I was beginning to suspect that the mistake framing had been the error all along.
I kissed her once more, slower, a kiss that was more about the fact of her than about where it was going, and I felt her exhale against my mouth, something releasing in her, the last of whatever she had been holding onto since the day dissolved into the contact between us.
When I finally pulled back far enough to breathe, we stood there in the hallway with our foreheads almost touching and her hands resting against my chest and mine at her waist, and the silence was the most comfortable silence I had experienced in recent memory, which was its own significant piece of information that I was not prepared to process in a building entrance at nine o'clock on a Tuesday.
"The function on Friday," I said, because I needed to say something structural.
She let out a short breath that was almost a laugh. "You're bringing up the function right now."
"Your mother called you about it."
"I know she called me." She pulled back and straightened her jacket, smoothing the front of it with both hands, reassembling. I watched her do it. "I'm going. I already decided."
"Good." I paused. "I'll be there. There are people you need to know and things about the landscape that will protect you from situations like today.

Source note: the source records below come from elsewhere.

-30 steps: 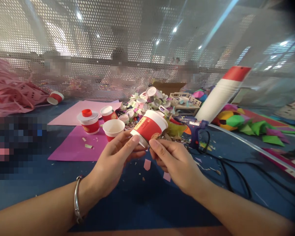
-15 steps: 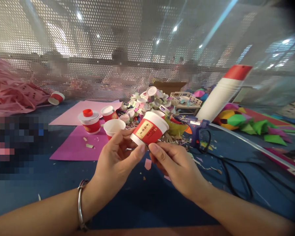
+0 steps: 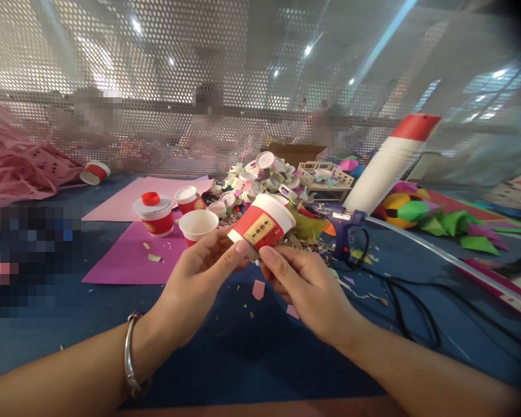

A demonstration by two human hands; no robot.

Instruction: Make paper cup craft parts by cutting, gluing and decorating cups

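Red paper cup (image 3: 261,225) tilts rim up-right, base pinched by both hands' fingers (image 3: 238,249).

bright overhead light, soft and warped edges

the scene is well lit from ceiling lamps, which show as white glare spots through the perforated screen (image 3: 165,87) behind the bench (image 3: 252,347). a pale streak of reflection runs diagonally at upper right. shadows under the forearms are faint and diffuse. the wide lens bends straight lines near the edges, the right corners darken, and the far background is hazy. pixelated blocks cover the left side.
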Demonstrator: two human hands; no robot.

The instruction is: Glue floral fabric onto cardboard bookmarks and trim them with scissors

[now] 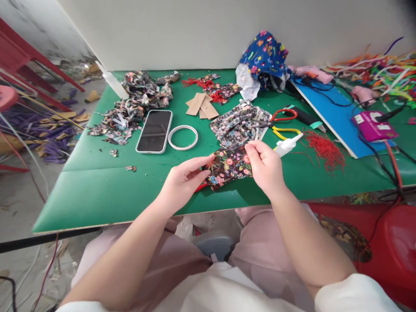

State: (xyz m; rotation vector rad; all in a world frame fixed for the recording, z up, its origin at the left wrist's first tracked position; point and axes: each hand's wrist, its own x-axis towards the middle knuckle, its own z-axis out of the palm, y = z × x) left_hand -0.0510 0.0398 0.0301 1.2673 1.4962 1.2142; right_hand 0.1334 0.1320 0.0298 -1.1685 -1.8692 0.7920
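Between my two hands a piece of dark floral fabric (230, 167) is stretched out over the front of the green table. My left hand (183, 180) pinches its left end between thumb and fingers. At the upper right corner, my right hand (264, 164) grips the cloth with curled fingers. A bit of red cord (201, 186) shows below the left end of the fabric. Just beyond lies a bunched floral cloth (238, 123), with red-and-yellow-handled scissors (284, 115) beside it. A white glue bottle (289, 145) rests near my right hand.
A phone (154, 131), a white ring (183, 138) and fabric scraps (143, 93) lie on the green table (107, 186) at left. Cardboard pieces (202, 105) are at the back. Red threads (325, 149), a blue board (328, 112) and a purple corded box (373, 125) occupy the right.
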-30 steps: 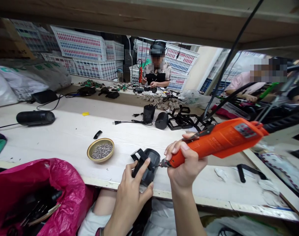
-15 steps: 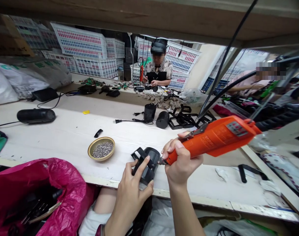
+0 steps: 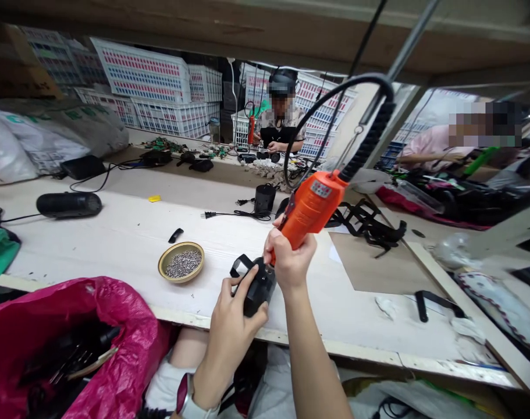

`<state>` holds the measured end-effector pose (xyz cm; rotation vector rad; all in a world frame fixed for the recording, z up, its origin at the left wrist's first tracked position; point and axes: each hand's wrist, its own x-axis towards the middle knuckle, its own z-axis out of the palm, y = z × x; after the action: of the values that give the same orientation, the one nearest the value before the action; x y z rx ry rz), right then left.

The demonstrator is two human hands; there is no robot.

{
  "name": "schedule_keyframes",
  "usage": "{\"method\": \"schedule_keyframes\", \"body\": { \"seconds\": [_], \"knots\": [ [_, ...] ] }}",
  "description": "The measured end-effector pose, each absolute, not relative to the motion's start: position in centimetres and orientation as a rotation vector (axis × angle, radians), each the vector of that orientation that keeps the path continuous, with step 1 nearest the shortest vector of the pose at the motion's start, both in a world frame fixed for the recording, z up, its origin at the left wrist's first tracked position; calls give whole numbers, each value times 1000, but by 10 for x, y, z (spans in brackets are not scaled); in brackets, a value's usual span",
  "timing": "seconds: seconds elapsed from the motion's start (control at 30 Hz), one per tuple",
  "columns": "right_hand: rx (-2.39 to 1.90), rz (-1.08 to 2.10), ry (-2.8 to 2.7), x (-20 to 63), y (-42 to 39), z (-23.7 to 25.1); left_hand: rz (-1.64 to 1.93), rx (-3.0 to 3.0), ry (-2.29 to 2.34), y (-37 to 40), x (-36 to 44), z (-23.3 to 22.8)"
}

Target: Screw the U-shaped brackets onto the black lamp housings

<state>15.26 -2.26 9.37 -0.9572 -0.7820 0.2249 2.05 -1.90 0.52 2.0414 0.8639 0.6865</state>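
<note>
We've got the black cylindrical housing (image 3: 258, 285) at the near edge of the worktop (image 3: 116, 238), approx mid-length. Left hand (image 3: 230, 320) wraps it from below, grip pressed round the body, thumb over the top by the black bracket (image 3: 239, 266). Looks like hard moulded plastic, smooth, prob light and stiff; a round body will want to roll, so we'd hold it round the barrel, not by the thin bracket.

Right hand (image 3: 290, 262) is closed tight round the orange electric screwdriver (image 3: 310, 208), nearly upright, tip down at the housing's top; the bit itself is hidden behind the fingers. Ribbed black cable (image 3: 369, 139) loops off its upper end.

Left of the housing, a shallow brass-coloured dish of small screws (image 3: 181, 263), w/ a small black clip (image 3: 175, 235) beyond it. Crinkly pink plastic bag (image 3: 73, 343) sits below the near-left corner. More black cylinders (image 3: 265, 199) w/ a cord stand mid-worktop.
</note>
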Motion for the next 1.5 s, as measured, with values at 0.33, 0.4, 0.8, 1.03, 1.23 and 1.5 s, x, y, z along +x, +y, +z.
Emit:
{"method": "schedule_keyframes", "body": {
  "seconds": [0.33, 0.4, 0.8, 1.03, 1.23, 1.5],
  "knots": [
    [-1021, 102, -666, 161, -28, 98, 639, 2044, 855, -17, 16, 10],
    [-1096, 3, -609, 167, -38, 96, 700, 1990, 802, -19, 13, 6],
    [-1451, -514, -1122, 132, -76, 49, 1094, 2340, 614, -31, -12, -20],
    [-1597, 92, -1305, 150, -60, 31, 1075, 2437, 526, -33, -15, -20],
    [-1611, 293, -977, 172, -63, 11, 1065, 2428, 487, -33, -16, -24],
    [-1578, 342, -510, 191, -81, -12, 1181, 2045, 577, -27, -51, 16]
  ]
}}
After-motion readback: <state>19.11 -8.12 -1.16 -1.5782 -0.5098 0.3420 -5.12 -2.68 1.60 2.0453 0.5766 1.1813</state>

I'll walk you through it."
She looked at me for a moment with that searching expression. Then she nodded, a small decisive thing, her chin coming up. "Okay."
"Okay," I repeated.
We stood there another beat too long, neither of us moving toward the door. I was aware of exactly how she looked, her red lip slightly marked from the kissing, her hair displaced, her eyes still darker than usual, and I was aware of my own hands being very deliberately at my sides when they wanted to be somewhere else entirely.
I stepped back. Deliberately. One step and then another.
"Go up," I said.
"You first," she said, and the corner of her mouth moved. "You're the guest. I live here."
"I'm aware."
"Then go," she said, and there was warmth underneath the sharpness of it, the same warmth that had been there in the hallway at the wedding, the one she tried to keep under everything else and occasionally failed at.
I reached out one last time and tucked the displaced strand of her hair back, slowly, watching her stay still and let me, and then I turned and walked to the door and let myself out into the night.
Sergio was waiting at the curb.
He said nothing. He started the engine.
I sat in the back seat with my hands in my lap and looked at nothing in particular and thought about the way she had said I don't want you to stop with that specific certainty, like it was a decision she had made and owned entirely.
I had an organization to run. Enemies that were becoming more creative. A father newly married to a woman I did not yet fully trust. A drug negotiation that the afternoon's events had complicated. Three hundred men who required a don that was fully present and fully in command of himself at all times.
I pressed two fingers briefly to my mouth and then dropped my hand.
"Office," I said to Sergio.
He pulled into traffic.
I did not look back at her building.
I looked back at her building.
I faced forward and told myself, with the diminishing conviction of a man who was running out of ways to believe his own argument, that this was going to stop before it became something neither of us could manage.
I had been telling myself that for weeks.
I was telling it to myself with considerably less certainty now.